Le quai de Ouistreham

Publié le 20 février 2012, par Gérard Durieux


La relation poignante d’une immersion au cœur de la précarité sociale par la célèbre reporter.

AUBENAS Florence, Le quai de Ouistreham, L’Olivier, 2010

En 2008, le temps était à la crise. « Mais qu’en dire ? », se demande notre journaliste grand reporter. Elle décide alors, comme d’autres l’ont fait avant elle, de s’immerger dans le monde méconnu à ses yeux de la précarité sociale : anonyme, elle ira vivre à Caen comme demandeuse d’emploi.

Durant six mois, la cinquantaine solitaire suite à un abandon conjugal supposé, femme de ménage malhabile, l’intellectuelle se trouvera ballottée, au fil d’horaires impossibles, de campings en laboratoires pharmaceutiques, de bureaux en centres de vacances, dans une société malade où on ne trouve pas de travail mais « des heures »… Accablée de fatigue et constamment en butte, comme ses compagnes d’infortune, au machisme de petits employeurs parvenus, à la morgue de mégères aux allures de patronnes vindicatives. Sans parler de l’indifférence incompétente d’un personnel administratif « Intérim » ou « Pôle emploi », frileusement soucieux de « faire du chiffre » plutôt que d’épauler efficacement ces hordes de sans travail.

Le récit est accablant, consternant. Des vies fracassées entre colère et résignation jonchent ces pages où il est beaucoup question de remboursements et de soins impossibles. C’est la chronique impitoyable d’un monde enfoui sous les statistiques truquées et impersonnelles.

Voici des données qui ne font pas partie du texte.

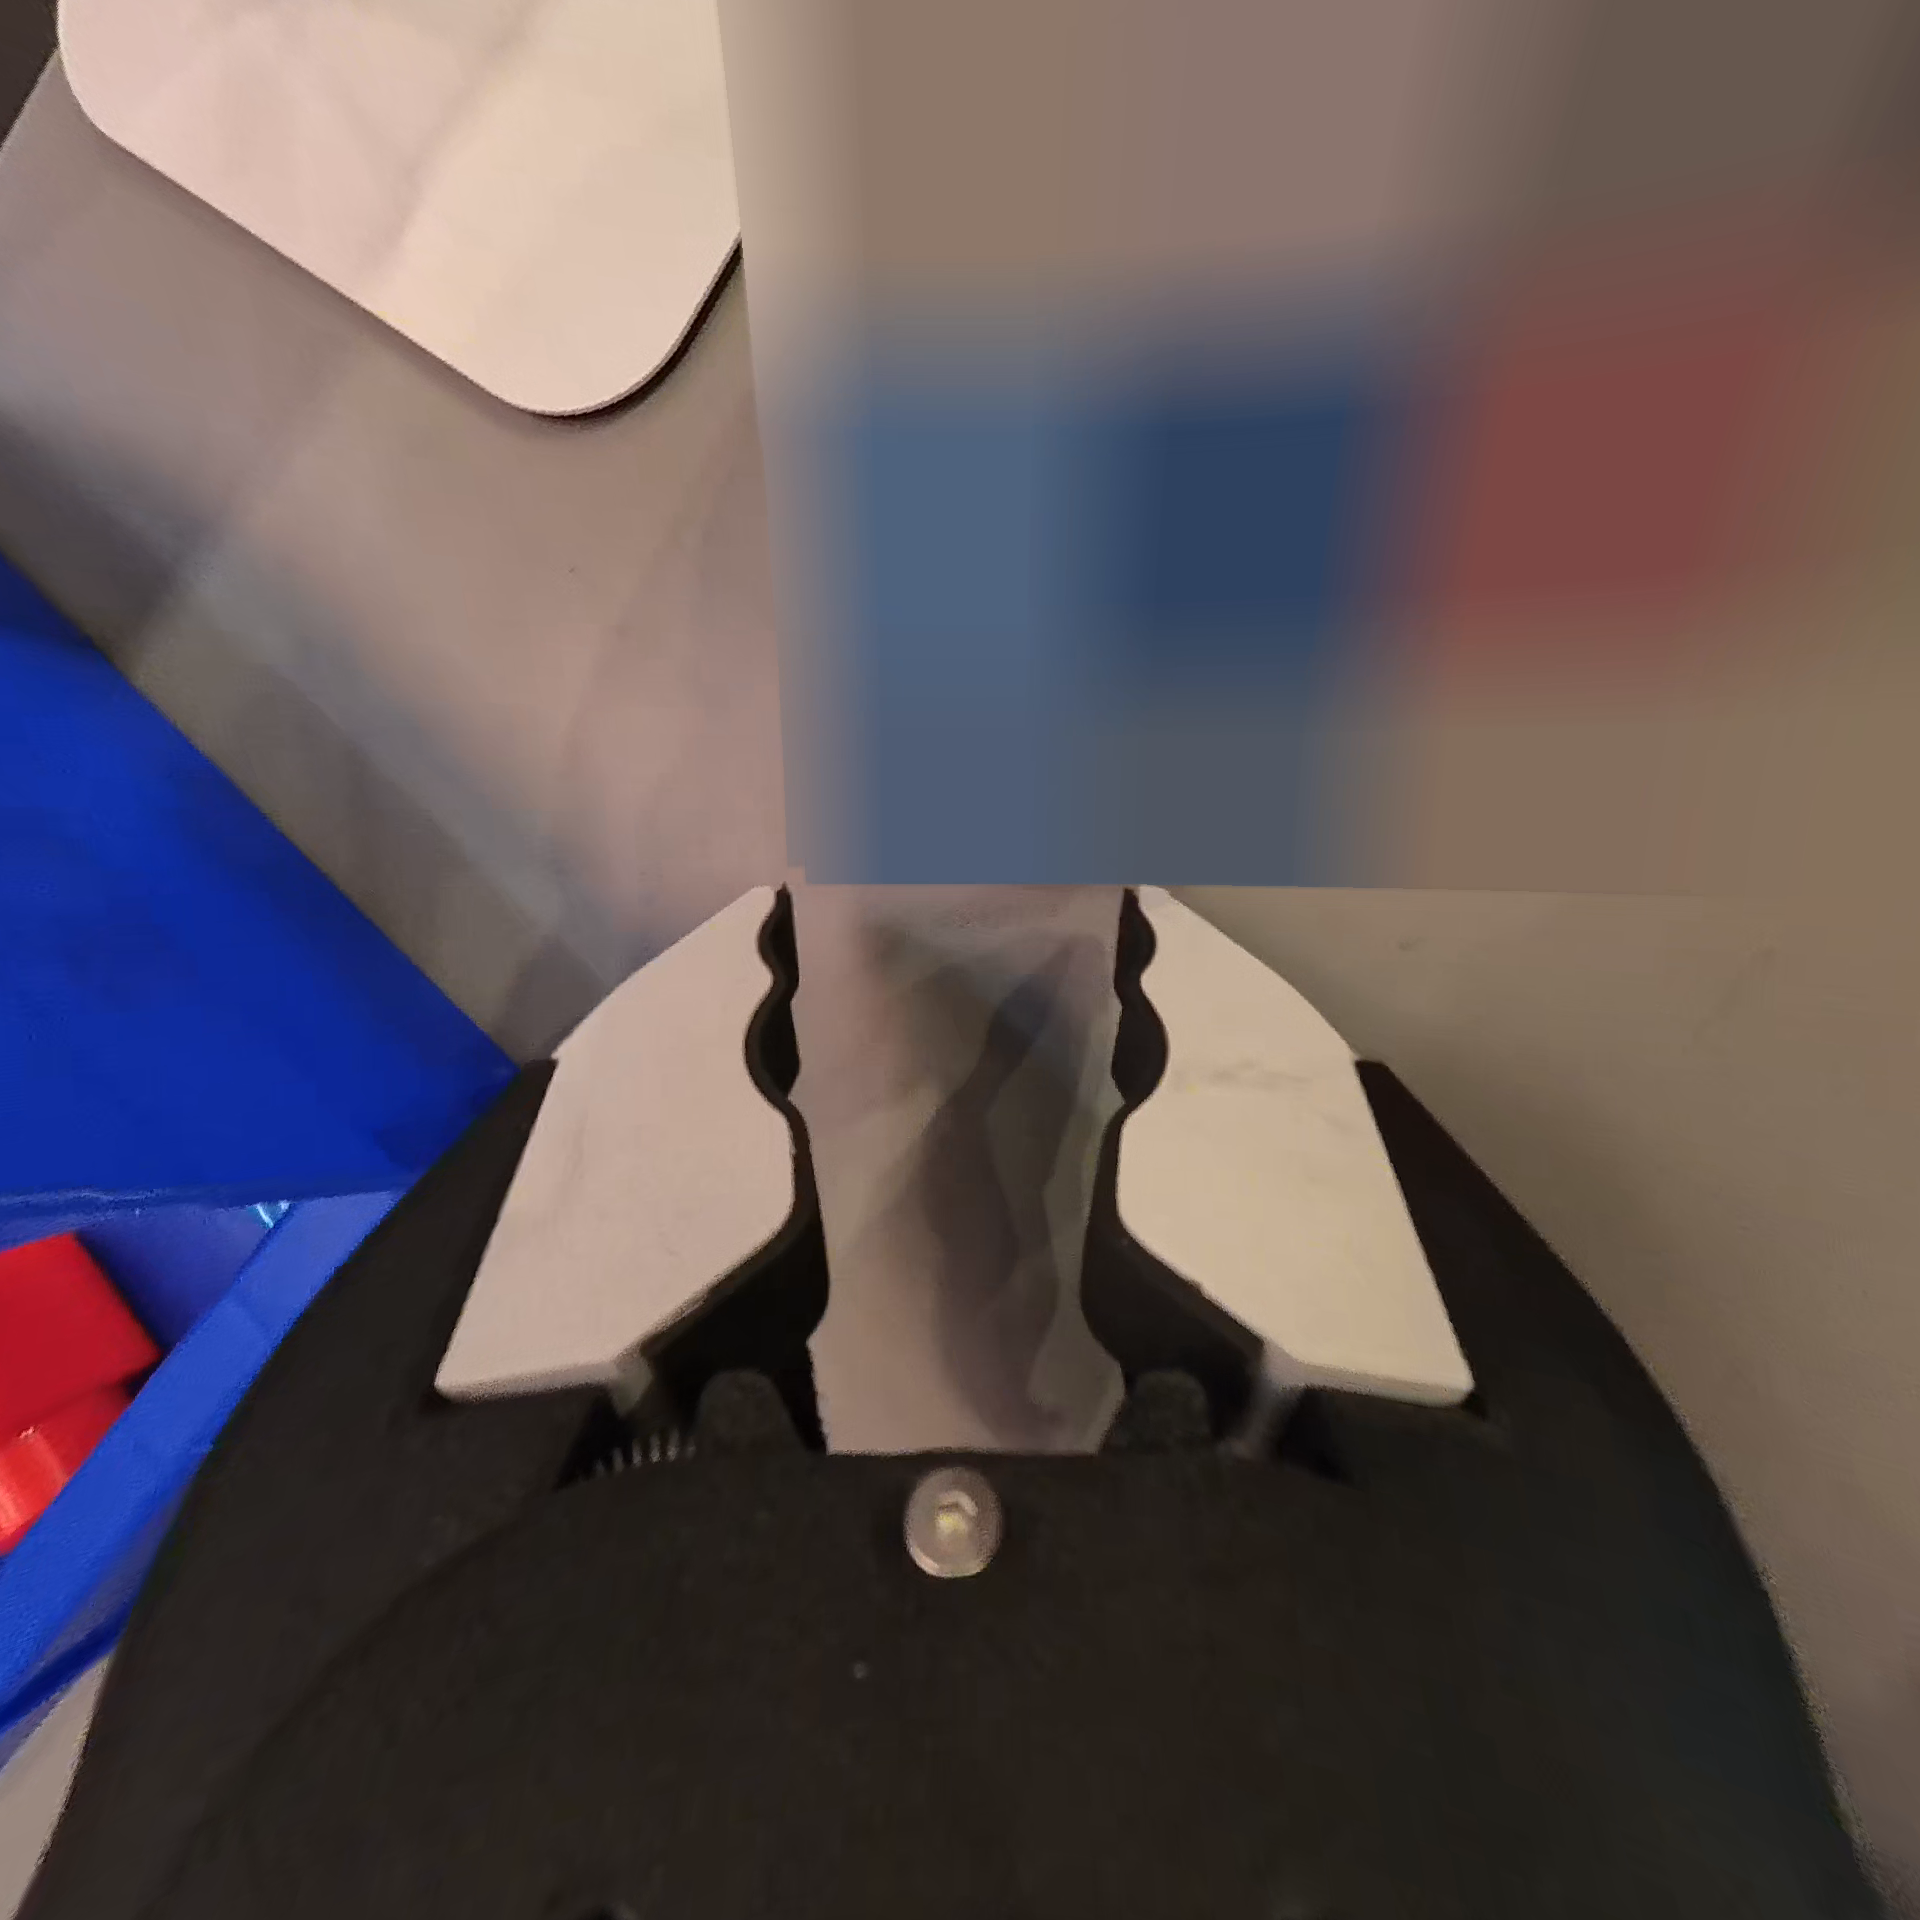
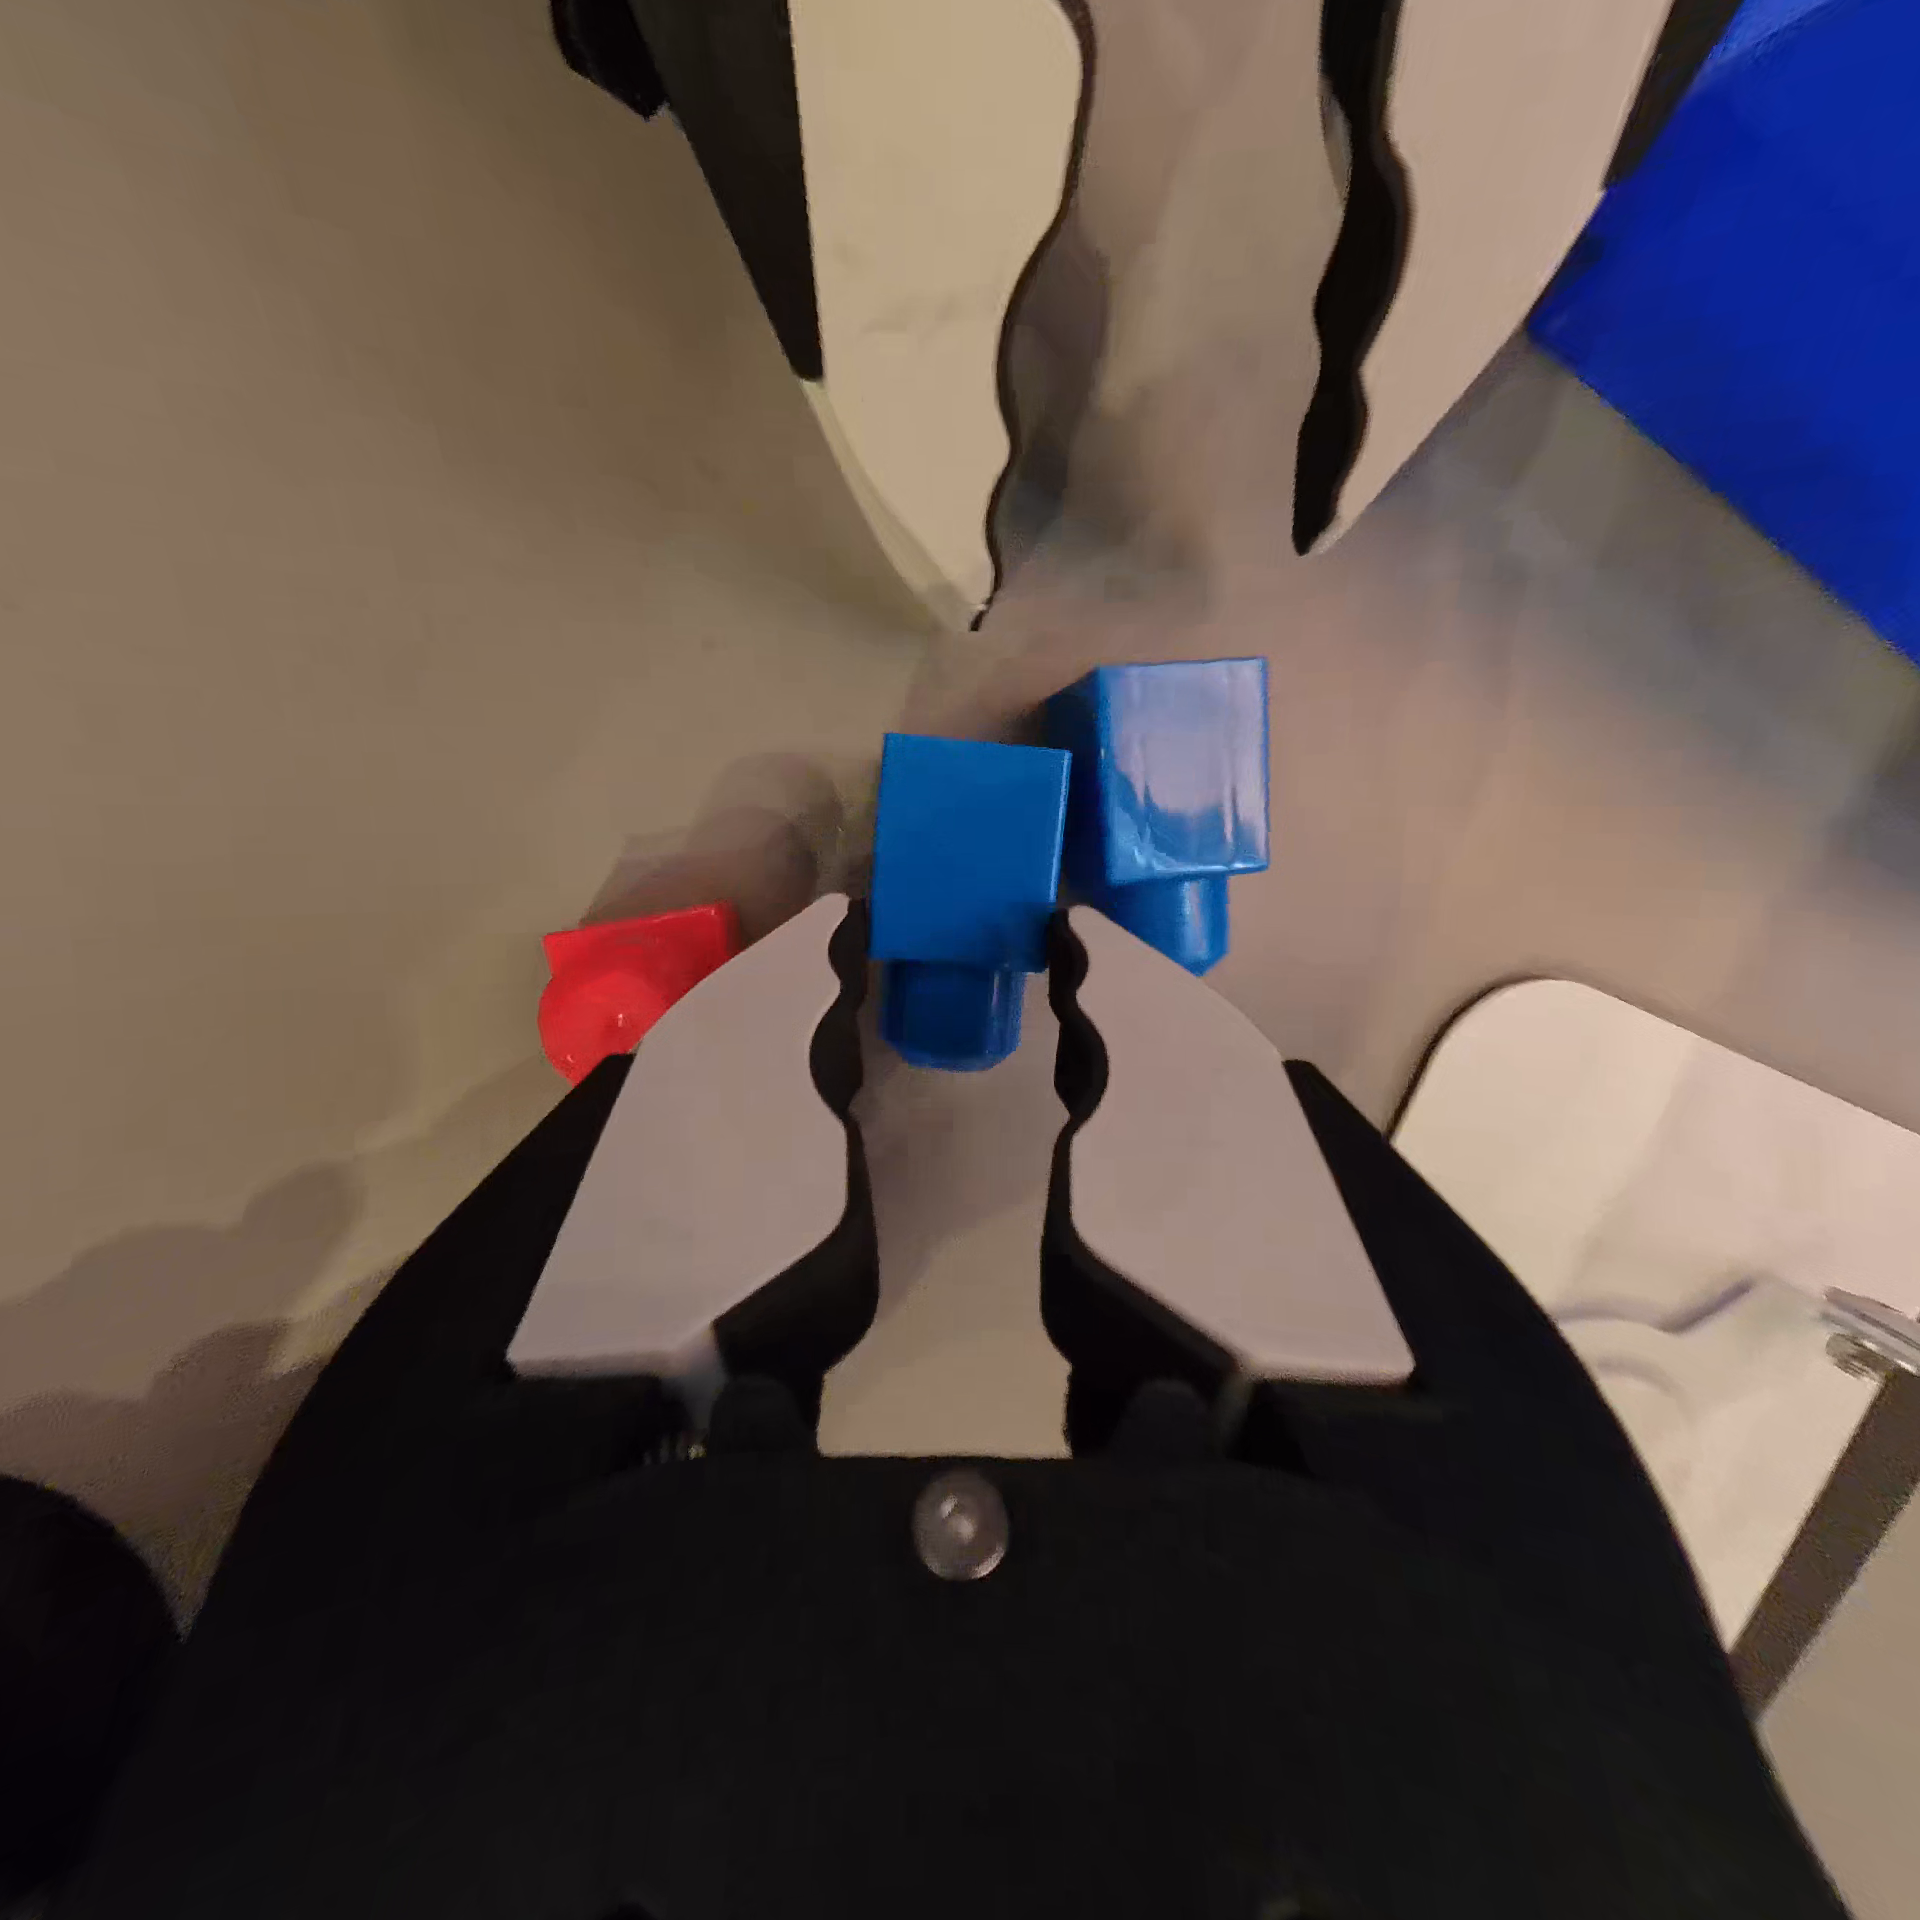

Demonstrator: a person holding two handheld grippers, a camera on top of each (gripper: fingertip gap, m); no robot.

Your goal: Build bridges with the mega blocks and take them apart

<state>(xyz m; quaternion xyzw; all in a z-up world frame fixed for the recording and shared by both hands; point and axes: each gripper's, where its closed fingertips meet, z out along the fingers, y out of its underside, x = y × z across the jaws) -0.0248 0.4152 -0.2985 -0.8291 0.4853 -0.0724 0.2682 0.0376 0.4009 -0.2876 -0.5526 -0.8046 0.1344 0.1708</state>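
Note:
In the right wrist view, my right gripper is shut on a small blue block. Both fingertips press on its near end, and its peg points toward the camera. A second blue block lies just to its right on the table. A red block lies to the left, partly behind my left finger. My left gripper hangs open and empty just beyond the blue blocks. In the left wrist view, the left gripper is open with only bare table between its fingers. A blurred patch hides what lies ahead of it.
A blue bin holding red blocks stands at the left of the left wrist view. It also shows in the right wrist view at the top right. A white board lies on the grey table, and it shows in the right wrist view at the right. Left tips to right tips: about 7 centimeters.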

Mais le propos est loin d’être victimaire, exclusivement larmoyant. D’abord parce que, objectivité professionnelle oblige, l’auteur n’épargne pas le petit monde essentiellement féminin qu’elle fréquente, celui de celles que « ces gens-là » appellent « précaires » et « crétines ». Jalousies, mesquineries, humiliations et coups fourrés y sont pain quotidien... Ensuite et surtout, parce que Florence Aubenas excelle à tracer le portrait sensible de quelques personnages combattifs, touchants et solidaires à travers de nombreux dialogues vifs et amusés où transpirent une humanité sans fard et une ardeur de vivre contagieuse.

Aubenas sait regarder, capter, deviner. Elle voit et fait voir car elle a du style notre nettoyeuse de cabines ! Et sa narration atteint assurément son but. Si elle aide à « saisir » quelque peu cette situation de crise, c’est sans explications oiseuses, mais à travers l’écho vivant de visages dont certains lui sont manifestement devenus chers. Dans la petite chambre meublée où elle est retournée écrire son livre, elle a trouvé les mots pour nous les rendre proches et fraternels.